WHAT TO WORK ON
Find the lines of the listing that contain the string "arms", and return them.

DATA BELOW
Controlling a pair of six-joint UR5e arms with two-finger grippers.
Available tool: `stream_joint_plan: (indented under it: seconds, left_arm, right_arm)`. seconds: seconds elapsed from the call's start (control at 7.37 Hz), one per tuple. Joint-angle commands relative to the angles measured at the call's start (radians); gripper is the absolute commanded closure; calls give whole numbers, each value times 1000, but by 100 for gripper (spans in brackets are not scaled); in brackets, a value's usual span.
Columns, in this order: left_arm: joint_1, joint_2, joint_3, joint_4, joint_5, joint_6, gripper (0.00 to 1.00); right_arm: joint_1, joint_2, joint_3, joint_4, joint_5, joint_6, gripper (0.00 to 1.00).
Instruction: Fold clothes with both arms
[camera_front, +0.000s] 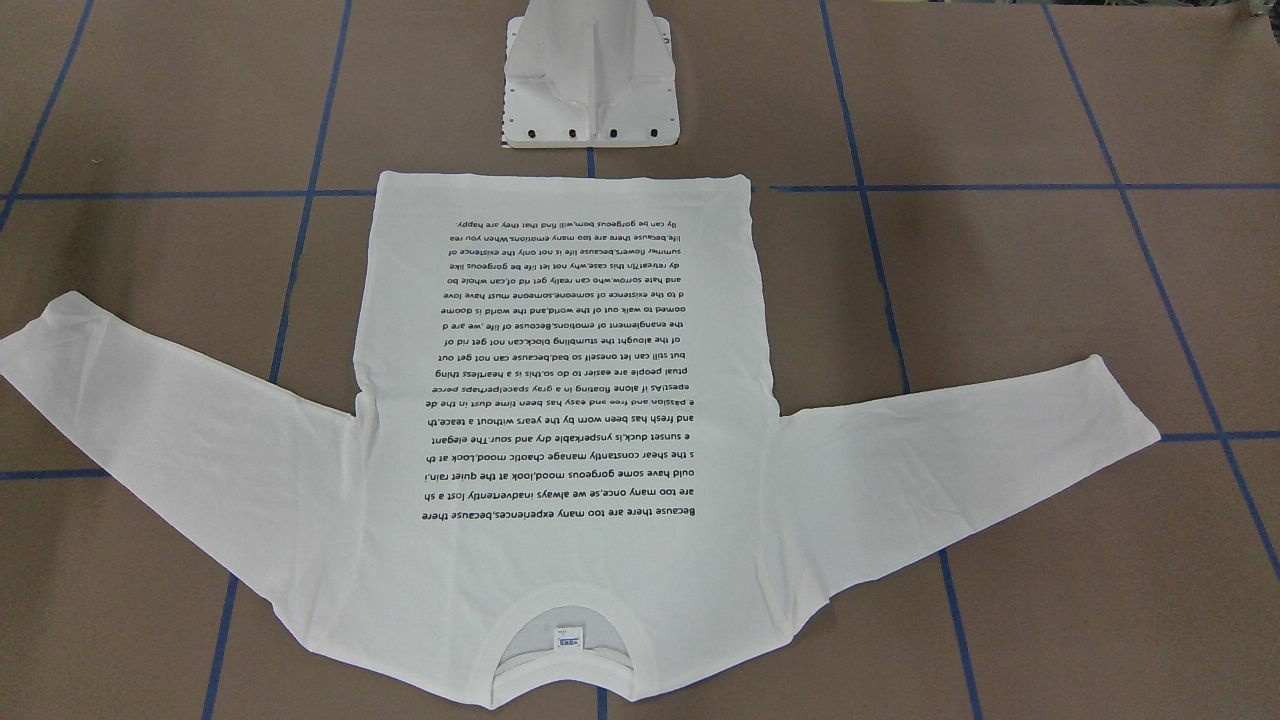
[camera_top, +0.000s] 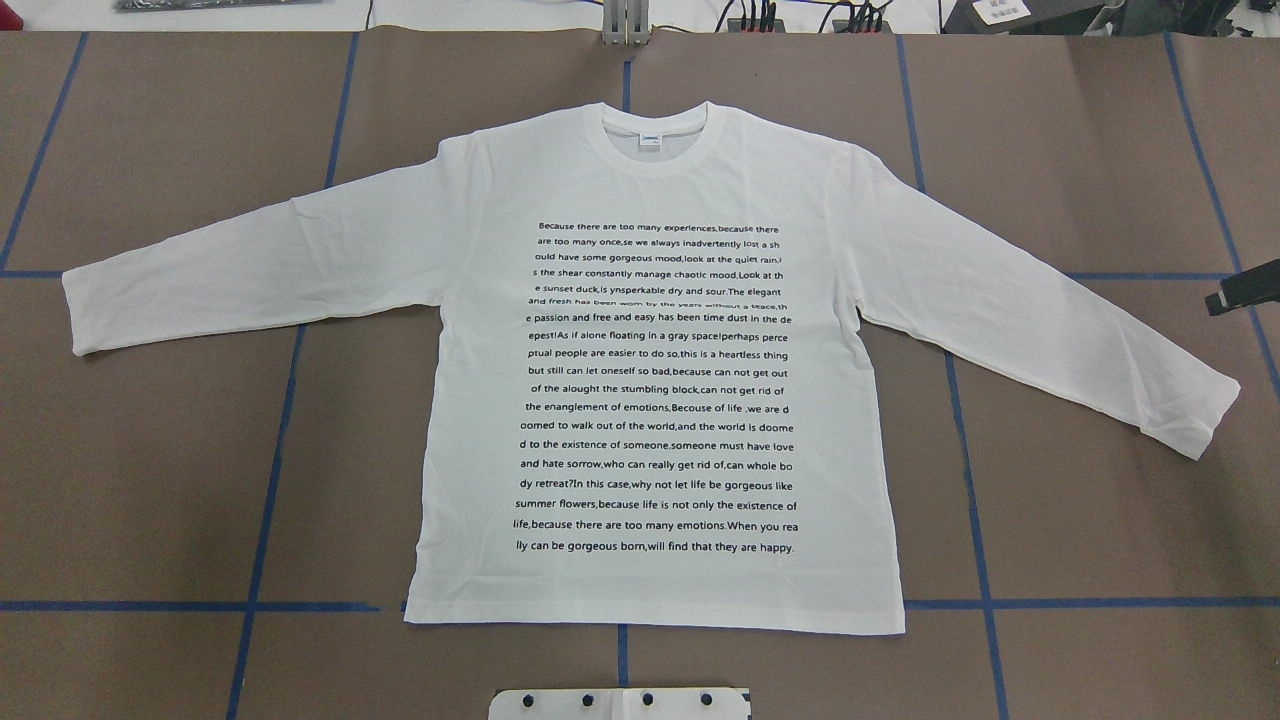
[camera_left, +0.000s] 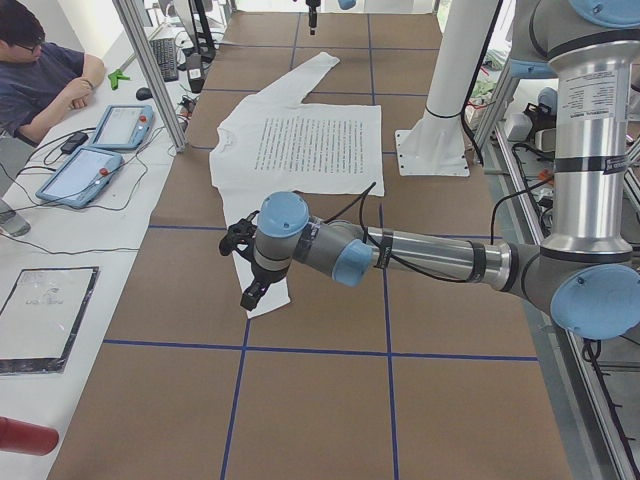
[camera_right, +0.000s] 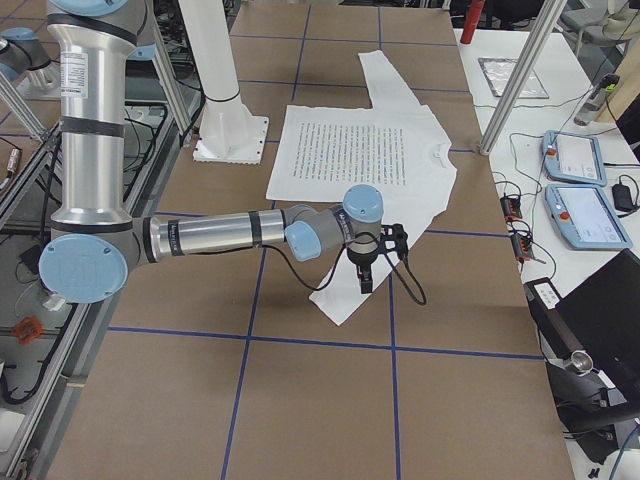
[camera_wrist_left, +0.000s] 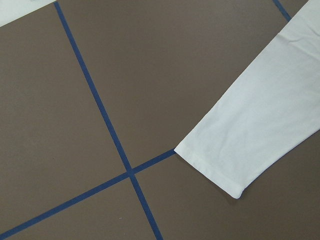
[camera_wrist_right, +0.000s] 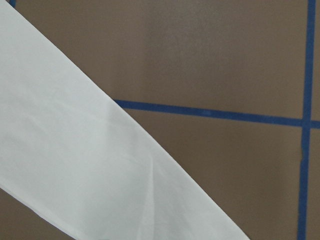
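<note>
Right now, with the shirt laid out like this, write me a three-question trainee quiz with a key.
1. True or false: the T-shirt lies flat with its printed text facing up and both sleeves spread out.
2. Which part of it lies nearest the white pedestal base? A the collar; B the hem; C a shoulder.
3. Fill in: the left wrist view shows the end of a sleeve, its ___, lying beside a crossing of blue tape lines.
Key: 1 true. 2 B. 3 cuff.
</note>
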Motion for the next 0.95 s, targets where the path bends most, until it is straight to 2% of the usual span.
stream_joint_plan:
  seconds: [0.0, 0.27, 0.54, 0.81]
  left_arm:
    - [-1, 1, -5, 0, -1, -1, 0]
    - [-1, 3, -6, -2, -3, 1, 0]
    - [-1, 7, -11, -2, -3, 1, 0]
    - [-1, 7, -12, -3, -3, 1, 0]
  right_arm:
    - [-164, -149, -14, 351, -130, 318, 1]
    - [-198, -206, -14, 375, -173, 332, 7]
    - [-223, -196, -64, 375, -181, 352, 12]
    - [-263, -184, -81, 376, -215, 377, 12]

SOLUTION TO THIS TASK
Controlling a pair of six-joint UR5e arms with two-finger grippers.
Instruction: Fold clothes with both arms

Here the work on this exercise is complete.